Someone has said that if you are preaching grace and no one complains about it, you are not really preaching grace. I have been in countless seminars, camp-meetings, and church gatherings where people complained, griped, wrote letters and were just mean to presenters that spoke about grace. I have hardly ever been at the same events, where a legalistic presentation was followed by complains about the need for more grace and balance.  No wonder outsiders look in and say: Why bother? In some ways we have become like hospitals with sick employees that require only patients in perfect health to be admitted (or to at least cover the wound so we don’t see it). This is not just an Adventist problem, as Billy Graham’s grandson points out:

“It amazes me that you will hear great concern from inside the church about too much grace, but rarely will you ever hear great concern from inside the church about too many rules. Indeed, the absurdity of God’s indiscriminate compassion always gets “religious” people up in arms. Why? Because we are, by nature, glory-hoarding, self-centered control freaks— God wannabes. That’s why.” Tullian Tchividjian One Way Love: Inexhaustible Grace for an Exhausted World.

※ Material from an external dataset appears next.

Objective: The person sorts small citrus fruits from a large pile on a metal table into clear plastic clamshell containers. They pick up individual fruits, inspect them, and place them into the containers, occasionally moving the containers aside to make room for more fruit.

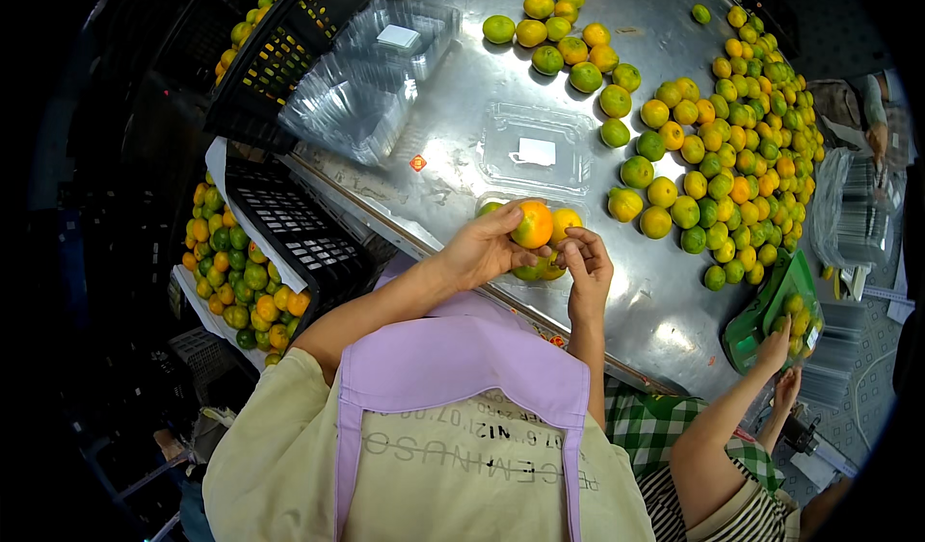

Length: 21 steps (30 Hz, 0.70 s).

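Observation:
My left hand [483, 249] holds an orange-yellow mandarin [532, 224] between thumb and fingers. Close on its right, my right hand [589, 264] has its fingers bent near the fruit; whether they pinch anything cannot be made out. Beneath both hands lies the base of a clear plastic clamshell box with several green and yellow mandarins [566, 222] in it, partly hidden by the hands. Its open lid [536, 119] lies flat on the metal table [448, 213], and a white label shows there. Loose mandarins [656, 222] lie to the right of the box.
Stacked clear clamshells [347, 108] stand at the table's left, beside a black crate [249, 72]. Another crate [289, 209] and heaped mandarins [253, 276] are below. A large mandarin pile [751, 144] covers the right side. A co-worker's hands [777, 350] hold a filled pack [798, 325]; another person's hand [877, 141] is farther off.

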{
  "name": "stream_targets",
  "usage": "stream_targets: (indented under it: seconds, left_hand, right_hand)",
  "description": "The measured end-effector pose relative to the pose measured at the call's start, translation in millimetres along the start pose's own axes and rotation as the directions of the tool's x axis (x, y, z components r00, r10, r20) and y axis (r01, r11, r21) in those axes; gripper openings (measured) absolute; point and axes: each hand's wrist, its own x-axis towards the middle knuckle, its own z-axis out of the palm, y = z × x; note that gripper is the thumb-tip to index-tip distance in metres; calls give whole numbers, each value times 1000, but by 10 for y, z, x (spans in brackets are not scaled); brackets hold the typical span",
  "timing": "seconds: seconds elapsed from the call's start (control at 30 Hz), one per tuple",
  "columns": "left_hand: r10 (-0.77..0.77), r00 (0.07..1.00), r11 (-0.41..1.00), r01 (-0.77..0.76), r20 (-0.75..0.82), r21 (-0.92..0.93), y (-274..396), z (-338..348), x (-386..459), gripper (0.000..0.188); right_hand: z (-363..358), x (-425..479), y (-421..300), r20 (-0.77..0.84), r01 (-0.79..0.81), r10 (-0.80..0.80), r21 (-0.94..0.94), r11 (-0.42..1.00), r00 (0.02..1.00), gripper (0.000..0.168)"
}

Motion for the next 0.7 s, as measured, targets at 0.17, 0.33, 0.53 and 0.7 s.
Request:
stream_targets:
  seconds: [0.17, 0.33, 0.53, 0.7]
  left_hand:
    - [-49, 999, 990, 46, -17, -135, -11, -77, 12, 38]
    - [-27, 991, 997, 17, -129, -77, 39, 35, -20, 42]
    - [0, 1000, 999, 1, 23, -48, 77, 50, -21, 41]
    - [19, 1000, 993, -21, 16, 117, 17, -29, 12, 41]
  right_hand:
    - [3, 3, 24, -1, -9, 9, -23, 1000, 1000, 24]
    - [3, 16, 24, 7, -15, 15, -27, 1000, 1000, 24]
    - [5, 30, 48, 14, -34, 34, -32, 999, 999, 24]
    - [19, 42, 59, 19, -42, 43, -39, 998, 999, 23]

3. Grace from Ellen White.

It wasn’t until I was older (over 25) that I discovered the balance, growth and grace in EGW writings. Be truthful now. If you grew up Adventist, when you heard the words “Ellen White says” what usually followed was a correction, a warning or a list. I must admit I had a hard time with her for a while. Then I started reading her for myself. I have found gem after gem that I have never been exposed to before. If grace is to be made central, we must get serious about not just using Ellen White as a hammer. Truth was given to us as a map, not a mallet. In blogs that will follow this one, I will share with you some beautiful, Christ-centered quotes that will leave you hungering for more of Christ’s grace. Here is one:

“There need to be far more lessons in the ministry of the Word of true conversion than of the arguments of the doctrines. For it is far easier and more natural for the heart that is not under the control of the Spirit of Christ to choose doctrinal subjects rather than the practical. There are many Christ-less discourses given no more acceptable to God than was the offering of Cain. They are not in harmony with God.”{VSS – The Voice in Speech and Song pg. 342.3}

Amazing grace, how sweet the sound. Let’s not push the mute button.